The scandal gripping the Phoenix VA began with a CNN report that discovered that some veterans were being placed on hidden electronic waiting lists, despite VA policy which requires new patients to receive care within 14 days of their first contact.

“We have substantiated that significant delays in access to care negatively impacted the quality of care at this medical facility,” reads the report.

About 1,400 veterans were properly included on electronic waiting lists — or EWLs — at the Phoenix facility.

“However, we identified an additional 1,700 veterans who were waiting for a primary care appointment but were not on the EWL,” the report says.

In their analysis, the inspector general’s office reviewed a statistical sample of 226 new patient cases for veterans receiving primary care at the Phoenix facility in fiscal year 2013.

“VA national data, which was reported by Phoenix HCS, showed these 226 veterans waited on average 24 days for their first primary care appointment and only 43 percent waited more than 14 days,” the notes the report.

“However, our review showed these 226 veterans waited on average 115 days for their first primary care appointment with approximately 84 percent waiting more than 14 days.”

Until veterans are placed on the EWLs, the reported waiting times for patients does not begin.

And while consequences of delaying the process are potentially dire for veterans, hospital administrators have an incentive to do so, the report states.

“Most importantly, these veterans were and continue to be at risk of being forgotten or lost in Phoenix HCS’s convoluted scheduling process,” says the report, adding that “as a result, these veterans may never obtain a requested or required clinical appointment.”

A “direct consequence” of keeping veterans off of the waiting lists was that the Phoenix hospital’s leadership “significantly understated the time new patients waited for their primary care appointment in their FY 2013 performance appraisal accomplishments.”

That metric “is one of the factors considered for awards and salary increases,” the report says.

The allegations are not new, according to the report. Since 2005, the VA inspector general has issued 18 reports that identified scheduling deficiencies and lengthy wait times at both local and national facilities.

The report also states that investigations are ongoing or scheduled in 42 VA medical facilities where “identified instances of manipulation of VA data that distort the legitimacy of reported waiting times.”

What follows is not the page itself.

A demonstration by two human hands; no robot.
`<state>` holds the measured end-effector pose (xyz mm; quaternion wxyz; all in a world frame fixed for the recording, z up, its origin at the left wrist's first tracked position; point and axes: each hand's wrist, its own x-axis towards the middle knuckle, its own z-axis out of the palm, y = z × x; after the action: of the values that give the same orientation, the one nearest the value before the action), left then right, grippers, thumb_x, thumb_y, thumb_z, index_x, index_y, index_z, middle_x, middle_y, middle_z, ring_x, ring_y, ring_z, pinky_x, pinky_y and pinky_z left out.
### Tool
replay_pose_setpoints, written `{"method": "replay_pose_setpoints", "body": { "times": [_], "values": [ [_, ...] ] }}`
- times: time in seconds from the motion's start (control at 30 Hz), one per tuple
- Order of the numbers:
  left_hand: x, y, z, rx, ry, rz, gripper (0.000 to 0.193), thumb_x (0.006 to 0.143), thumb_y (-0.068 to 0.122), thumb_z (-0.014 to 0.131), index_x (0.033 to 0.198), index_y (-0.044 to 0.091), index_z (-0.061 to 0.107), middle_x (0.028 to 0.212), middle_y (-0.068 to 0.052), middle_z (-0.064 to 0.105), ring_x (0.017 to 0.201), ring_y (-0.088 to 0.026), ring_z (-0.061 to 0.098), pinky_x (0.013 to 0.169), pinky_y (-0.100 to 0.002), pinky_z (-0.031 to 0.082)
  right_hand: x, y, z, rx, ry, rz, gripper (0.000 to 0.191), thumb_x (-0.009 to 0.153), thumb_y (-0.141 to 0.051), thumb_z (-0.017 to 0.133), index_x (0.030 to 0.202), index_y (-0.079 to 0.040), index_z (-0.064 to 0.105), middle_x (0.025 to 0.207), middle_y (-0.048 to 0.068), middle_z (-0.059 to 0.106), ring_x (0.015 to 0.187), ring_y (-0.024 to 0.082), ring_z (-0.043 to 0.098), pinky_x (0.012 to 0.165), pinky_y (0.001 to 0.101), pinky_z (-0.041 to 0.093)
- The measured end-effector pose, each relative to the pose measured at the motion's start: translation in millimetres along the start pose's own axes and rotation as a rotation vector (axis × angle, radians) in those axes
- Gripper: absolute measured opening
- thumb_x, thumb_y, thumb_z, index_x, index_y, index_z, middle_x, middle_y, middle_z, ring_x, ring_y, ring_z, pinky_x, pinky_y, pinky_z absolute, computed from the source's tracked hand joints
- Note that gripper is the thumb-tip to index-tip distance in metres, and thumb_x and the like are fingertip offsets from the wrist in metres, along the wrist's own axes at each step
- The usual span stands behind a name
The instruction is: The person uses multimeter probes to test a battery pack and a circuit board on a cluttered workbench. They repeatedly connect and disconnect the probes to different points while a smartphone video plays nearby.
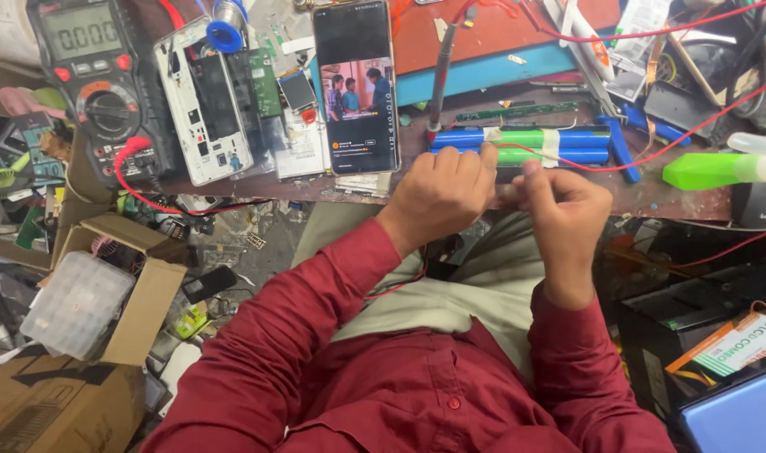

The hospitals are not being informed of planned investigations in order to “reduce the risk of destruction of evidence, manipulation of data, and coaching staff on how to respond to our interview questions.”

The has led many lawmakers and veteran’s groups to call for VA Secretary Eric Shinseki to resign. Efforts to allow VA top brass to discipline senior executives within the agency have been blocked by Senate Democrats.